The comedy springs from the stilted answers the program provides, rendered as a fuzzy screen creature with a British-accented female voice. This one-joke film is predicated on – but coyly avoiding – the non-sentient nature of artificial intelligence. It milks the gag cleverly, expanding on its absurd “reasoning” and structural incapacity to understand context and nuances.
Rule of Two Walls
Dir. David Gutnik, Ukraine, 2024
Combining a semi-experimental poetic format with interviews to show the devastation of war on the home front, like the German/Armenian Landschaft (Daniel Kötter, 2023), Rule of Two Walls is an intelligent documentary about the experience of war as lived and thought through by several artists in Kyiv and Lviv, shot between February and November of 2022, the first months of the Russian invasion of Ukraine.
It works remarkably well as a war record (images of corpses are particularly haunting, à la Night and Fog); a survey of ideas about national, cultural and religious identity, as culled from insights provided by the artists interviewed; a reflection on the art of documentary; and, ultimately, a celebration of the human spirit.

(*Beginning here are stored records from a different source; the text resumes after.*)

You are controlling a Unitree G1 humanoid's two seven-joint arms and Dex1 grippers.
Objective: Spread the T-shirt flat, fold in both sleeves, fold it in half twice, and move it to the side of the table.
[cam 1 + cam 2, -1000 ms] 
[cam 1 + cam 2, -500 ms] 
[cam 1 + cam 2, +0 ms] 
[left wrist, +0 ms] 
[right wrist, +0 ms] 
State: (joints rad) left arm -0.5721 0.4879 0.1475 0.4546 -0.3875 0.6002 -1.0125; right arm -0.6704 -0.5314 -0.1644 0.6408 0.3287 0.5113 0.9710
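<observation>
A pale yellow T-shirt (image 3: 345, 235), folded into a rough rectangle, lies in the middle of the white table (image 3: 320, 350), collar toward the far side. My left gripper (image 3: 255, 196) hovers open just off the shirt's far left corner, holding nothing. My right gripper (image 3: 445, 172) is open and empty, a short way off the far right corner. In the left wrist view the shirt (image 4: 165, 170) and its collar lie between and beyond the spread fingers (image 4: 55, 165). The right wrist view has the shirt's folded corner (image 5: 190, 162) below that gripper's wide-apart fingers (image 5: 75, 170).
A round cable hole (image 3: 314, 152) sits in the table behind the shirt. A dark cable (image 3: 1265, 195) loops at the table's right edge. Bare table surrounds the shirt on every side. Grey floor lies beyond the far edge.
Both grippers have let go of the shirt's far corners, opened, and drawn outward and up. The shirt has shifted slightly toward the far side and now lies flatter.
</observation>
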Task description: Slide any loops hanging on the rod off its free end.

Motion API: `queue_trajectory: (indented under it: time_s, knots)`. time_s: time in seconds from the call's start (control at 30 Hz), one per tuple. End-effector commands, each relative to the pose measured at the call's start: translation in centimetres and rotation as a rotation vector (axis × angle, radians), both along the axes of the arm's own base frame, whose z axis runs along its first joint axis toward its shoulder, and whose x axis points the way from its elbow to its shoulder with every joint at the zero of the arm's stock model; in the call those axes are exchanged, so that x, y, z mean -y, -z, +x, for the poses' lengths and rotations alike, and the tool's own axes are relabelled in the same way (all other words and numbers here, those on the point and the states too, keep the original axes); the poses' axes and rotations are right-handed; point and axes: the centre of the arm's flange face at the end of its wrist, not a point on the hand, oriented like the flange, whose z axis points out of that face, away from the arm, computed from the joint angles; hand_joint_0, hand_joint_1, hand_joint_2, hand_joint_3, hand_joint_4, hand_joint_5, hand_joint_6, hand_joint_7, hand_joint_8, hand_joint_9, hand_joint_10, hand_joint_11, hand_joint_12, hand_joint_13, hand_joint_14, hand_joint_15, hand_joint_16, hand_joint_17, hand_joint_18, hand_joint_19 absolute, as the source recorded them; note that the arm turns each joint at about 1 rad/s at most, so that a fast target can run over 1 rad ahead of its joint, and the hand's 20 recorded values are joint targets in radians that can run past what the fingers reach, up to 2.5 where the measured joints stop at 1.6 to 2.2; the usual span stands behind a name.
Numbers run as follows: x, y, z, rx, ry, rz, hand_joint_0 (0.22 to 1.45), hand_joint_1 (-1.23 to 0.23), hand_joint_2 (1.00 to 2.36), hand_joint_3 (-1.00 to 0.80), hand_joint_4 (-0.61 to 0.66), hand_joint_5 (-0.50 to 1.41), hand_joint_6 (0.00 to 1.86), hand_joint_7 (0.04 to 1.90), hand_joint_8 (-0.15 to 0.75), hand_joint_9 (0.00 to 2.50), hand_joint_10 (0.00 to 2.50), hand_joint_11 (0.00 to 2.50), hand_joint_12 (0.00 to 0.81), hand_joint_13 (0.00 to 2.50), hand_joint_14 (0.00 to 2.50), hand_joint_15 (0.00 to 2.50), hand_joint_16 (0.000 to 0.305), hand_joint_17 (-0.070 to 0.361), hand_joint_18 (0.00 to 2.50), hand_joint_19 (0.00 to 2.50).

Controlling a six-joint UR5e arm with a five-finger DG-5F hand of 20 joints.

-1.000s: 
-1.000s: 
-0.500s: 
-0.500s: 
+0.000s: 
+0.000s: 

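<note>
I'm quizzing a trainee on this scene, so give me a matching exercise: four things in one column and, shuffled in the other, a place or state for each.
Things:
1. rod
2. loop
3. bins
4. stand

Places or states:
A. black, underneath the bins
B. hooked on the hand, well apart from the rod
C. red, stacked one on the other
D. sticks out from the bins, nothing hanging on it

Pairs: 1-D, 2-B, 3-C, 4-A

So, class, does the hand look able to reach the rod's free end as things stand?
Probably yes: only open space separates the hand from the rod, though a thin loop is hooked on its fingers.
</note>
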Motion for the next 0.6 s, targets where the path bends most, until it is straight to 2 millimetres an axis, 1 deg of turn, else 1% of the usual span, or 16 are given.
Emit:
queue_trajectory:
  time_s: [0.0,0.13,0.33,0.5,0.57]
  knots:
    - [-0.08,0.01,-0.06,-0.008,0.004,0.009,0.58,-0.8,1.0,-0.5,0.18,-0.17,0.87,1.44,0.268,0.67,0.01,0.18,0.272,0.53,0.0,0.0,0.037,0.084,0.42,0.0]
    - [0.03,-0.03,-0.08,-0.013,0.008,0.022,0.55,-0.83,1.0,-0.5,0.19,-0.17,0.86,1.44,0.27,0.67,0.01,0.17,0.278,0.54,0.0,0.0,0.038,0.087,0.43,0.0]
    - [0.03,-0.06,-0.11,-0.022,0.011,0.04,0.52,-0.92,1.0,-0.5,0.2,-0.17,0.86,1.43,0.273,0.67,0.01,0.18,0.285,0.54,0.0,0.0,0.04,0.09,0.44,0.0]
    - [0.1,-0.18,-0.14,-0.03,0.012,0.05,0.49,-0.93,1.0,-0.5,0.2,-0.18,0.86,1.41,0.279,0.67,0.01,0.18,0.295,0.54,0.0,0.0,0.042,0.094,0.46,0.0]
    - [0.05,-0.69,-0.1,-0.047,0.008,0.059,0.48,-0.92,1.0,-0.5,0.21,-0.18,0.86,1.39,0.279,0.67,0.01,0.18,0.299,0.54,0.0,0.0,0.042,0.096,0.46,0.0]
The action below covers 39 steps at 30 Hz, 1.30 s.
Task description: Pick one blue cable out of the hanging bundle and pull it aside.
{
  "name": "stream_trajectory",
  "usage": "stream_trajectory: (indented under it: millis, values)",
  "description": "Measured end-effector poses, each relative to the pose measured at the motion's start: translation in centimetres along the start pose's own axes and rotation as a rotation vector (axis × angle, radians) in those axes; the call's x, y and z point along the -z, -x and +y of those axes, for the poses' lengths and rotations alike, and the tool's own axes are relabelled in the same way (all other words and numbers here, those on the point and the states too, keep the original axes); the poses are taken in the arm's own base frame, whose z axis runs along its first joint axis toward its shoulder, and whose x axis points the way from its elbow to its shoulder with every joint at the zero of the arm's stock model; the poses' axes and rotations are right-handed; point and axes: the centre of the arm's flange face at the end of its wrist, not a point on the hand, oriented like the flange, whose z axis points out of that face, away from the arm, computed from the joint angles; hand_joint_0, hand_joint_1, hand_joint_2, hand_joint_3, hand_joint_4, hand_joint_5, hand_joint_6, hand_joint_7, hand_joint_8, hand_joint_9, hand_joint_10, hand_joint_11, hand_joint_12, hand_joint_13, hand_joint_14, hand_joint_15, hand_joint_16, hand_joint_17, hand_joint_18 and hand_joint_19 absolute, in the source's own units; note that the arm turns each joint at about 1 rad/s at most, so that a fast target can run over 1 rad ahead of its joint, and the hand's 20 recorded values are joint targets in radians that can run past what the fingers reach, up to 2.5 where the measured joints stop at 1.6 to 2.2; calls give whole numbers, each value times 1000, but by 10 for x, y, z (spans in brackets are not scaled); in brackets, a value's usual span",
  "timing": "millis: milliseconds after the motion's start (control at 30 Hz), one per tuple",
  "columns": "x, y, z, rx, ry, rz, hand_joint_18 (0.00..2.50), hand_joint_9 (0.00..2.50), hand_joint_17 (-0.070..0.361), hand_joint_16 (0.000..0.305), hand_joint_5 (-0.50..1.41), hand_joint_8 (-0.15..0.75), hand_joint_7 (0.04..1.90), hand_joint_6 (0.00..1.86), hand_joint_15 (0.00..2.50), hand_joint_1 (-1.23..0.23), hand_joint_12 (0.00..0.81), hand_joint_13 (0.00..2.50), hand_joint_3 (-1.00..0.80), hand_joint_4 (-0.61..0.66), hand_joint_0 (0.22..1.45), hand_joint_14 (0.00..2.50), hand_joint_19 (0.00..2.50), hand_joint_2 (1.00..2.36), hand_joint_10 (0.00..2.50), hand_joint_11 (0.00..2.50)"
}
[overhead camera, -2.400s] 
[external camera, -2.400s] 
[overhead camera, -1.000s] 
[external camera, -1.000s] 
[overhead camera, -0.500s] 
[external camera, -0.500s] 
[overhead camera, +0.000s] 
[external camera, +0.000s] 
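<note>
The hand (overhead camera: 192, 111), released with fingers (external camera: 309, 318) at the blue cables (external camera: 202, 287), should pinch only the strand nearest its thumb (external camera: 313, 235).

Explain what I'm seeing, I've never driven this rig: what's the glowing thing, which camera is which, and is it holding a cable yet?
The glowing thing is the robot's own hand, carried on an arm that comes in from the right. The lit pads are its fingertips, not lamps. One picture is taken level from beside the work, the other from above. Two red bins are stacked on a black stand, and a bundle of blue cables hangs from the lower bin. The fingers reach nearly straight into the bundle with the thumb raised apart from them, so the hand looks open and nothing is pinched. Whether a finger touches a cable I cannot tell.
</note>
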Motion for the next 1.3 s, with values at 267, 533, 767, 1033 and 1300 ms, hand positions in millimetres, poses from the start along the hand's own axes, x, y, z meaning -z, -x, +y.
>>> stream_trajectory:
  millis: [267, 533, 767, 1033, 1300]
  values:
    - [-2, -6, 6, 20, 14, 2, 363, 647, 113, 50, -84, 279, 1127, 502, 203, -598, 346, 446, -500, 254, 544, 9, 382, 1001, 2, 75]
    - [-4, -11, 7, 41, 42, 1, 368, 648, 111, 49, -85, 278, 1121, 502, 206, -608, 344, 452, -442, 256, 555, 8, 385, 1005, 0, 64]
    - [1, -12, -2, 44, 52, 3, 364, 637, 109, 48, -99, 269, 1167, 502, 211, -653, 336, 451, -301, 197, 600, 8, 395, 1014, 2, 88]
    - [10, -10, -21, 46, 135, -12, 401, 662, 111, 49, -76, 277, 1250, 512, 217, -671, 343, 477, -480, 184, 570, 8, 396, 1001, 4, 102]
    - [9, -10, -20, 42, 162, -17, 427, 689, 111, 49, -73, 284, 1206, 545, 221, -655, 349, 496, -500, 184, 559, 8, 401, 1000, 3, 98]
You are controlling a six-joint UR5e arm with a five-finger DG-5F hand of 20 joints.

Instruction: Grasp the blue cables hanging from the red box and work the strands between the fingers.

The self-reflexive aspect of Rule of Two Walls – the strategy to be used when being bombed – is particularly to guide a filmmaker in the craft of filming and editing situations of upheaval. It movingly records the grit and endurance of a proud people and their culture refusing to surrender to a neighbour’s imperial designs.
The Sixth
Dir. Andrea Nix Fine, Sean Fine, U.S., 2024
The Sixth is a gripping record of January 6, 2021, the day a mob entered the Capitol building by violent means, disrupting the electoral certification process of president-elect Joe Biden. It weaves interviews with two policemen, their chief, a House representative, a photographer covering the scene, and an administrative employee. Eloquently and with emotional restraint, in polished interviews, these six witnesses meticulously recount the day in chronological order.
The documentary deftly combines footage from bodycams, cell phones, security cameras and television news, strictly from the point of view of those defending the Capitol from the assault.
The Sixth is a chronicle, not an explanation, of the fateful January 6. It interestingly eschews a voiceover narrator, thus providing an unmediated immersive experience. A few reenactments make it flow organically. A recurring diagram of the Capitol and its environs shows with dots where the interviewees were during specific incidents, so that the viewers can see in real time what the assault on the Bastille must have looked like in 1789.
We Will Dance Again
Dir. Yariv Mozer, Israel, 2024
We Will Dance Again is the Nuit et brouillard (Night and Fog, Alain Resnais, 1956) of our times. It provides a brutal account of October 7, 2023, the largest massacre of Jews since the Holocaust. Chronicling the Hamas terrorist attack on the Nova Music Festival, it combines harrowing cellphone footage from young Israelis attending the concert with the terrorists’ bodycams and security cameras.
This remarkable documentary captures in real time, from multiple witnesses, what it was to find oneself in a split second on a journey through hell. The audience is literally made to share first the incomprehension, then the incredulity and finally the terror of the slaughter.
Those interviewed become fully-fleshed characters in the documentary – with a background story illustrated by comments and photos of a happier time. It is a counterpoint to that day’s videos, the most haunting perhaps is the now well-known of the young man who kept throwing back to Hamas the grenades lobbed at his group in a shelter. Like Homer in the Iliad, writer/director Yariv Mozer gives each one individuality and the full measure of a life.